### **Streaming data from Kafka to Elasticsearch using Apache Flink and Monitoring using Kibana**

In this experience, you will learn how to build and run an end-to-end PyFlink pipeline for data analytics, covering the following steps:

* Reading data from a Kafka source;
* Creating data using a UDF;
* Performing a simple aggregation over the source data;
* Writing the results to Elasticsearch and visualizing them in Kibana.


For more details, you can follow this [link](https://github.com/apache/flink-playgrounds/tree/master/pyflink-walkthrough).

![alt text](img/flink002_architecture.png)

**Pipeline Components:**

* Apache Kafka
* Apache Flink
* Elasticsearch
* Kibana


In [4]:
##Embedding IP into notebook
from dotenv import load_dotenv
import os

load_dotenv()
ip = os.environ.get("PUBLIC_IP")
ip="18.193.119.47"

### Step 1:

In [5]:
from IPython.display import IFrame

#Run cell to activate Terminal 1

terminal_link_ksql = f'http://{ip}:8888/terminals/1'   
IFrame(terminal_link_ksql, width=1000, height=400)

#You can use the following command to read data from the Kafka topic and check whether it's generated correctly:
## docker-compose exec kafka kafka-console-consumer.sh --bootstrap-server kafka:9092 --topic payment_msg
# CTRL+C to close the kafka consumer in terminal

#Submit the PyFlink job by running the following code in terminal 
##docker-compose exec jobmanager ./bin/flink run -py /opt/pyflink-walkthrough/payment_msg_proccessing.py -d

   Navigate to the Flink Web UI after the job is submitted successfully. There should be a job in the running job list. Click the job to get more details. 

   You should see that the StreamGraph of the payment_msg_proccessing consists of two nodes, each with a parallelism of 1. 

   There is also a table in the bottom of the page that shows some metrics for each node (e.g. bytes received/sent, records received/sent). 

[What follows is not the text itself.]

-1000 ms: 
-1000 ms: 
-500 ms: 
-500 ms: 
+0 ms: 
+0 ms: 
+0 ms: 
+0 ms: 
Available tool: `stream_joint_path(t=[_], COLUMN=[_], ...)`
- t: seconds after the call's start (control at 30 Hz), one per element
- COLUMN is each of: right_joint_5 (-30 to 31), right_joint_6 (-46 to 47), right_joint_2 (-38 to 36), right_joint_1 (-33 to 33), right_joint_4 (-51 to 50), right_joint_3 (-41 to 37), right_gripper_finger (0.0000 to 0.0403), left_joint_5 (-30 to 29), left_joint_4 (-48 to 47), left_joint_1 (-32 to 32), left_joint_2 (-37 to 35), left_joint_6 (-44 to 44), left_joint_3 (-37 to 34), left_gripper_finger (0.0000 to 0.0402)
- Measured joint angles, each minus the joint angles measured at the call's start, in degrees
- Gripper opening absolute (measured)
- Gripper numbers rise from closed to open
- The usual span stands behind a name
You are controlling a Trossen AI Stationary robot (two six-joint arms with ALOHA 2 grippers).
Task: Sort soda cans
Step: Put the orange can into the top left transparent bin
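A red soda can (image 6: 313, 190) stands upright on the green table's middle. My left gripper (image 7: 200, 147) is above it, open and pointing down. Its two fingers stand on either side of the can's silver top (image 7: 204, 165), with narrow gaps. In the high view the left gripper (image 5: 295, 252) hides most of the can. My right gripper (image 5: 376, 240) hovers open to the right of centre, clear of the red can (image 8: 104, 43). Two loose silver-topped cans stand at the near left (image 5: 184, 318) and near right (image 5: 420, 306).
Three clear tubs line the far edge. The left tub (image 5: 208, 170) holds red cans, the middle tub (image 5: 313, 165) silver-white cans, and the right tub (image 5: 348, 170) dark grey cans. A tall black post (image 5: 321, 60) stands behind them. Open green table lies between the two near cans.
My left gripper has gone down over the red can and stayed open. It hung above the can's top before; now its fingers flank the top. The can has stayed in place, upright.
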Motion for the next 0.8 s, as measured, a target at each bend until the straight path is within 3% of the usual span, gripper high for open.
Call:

   Note that Flink's metrics only report bytes and records and records communicated within the Flink cluster, and so will always report 0 bytes and 0 records received by sources, and 0 bytes and 0 records sent to sinks - so don't be confused that noting is reported as being read from Kafka, or written to Elasticsearch.

In [6]:
#Run cell to activate Flink Web UI

flink = f'http://{ip}:8081/'   
IFrame(flink, width=1000, height=400)

### Step 2:

Navigate to the Kibana UI, open the menu list by clicking the menu button in the upper left corner, then choose the Dashboard item to turn to the dashboard page and choose the pre-created dashboard payment_dashboard. 

There will be a vertical bar chart and a pie chart demonstrating the total amount and the proportion of each province.

In [7]:
#Run cell to activate Kibana UI

kibana = f'http://{ip}:5601/'   
IFrame(kibana, width=1000, height=400)

### Step 3:

Stop the PyFlink job

Visit the Flink Web UI , select the job, and click *Cancel Job* in the upper right corner.

In [8]:
#Run cell to activate Flink Web UI

IFrame(flink, width=1000, height=400)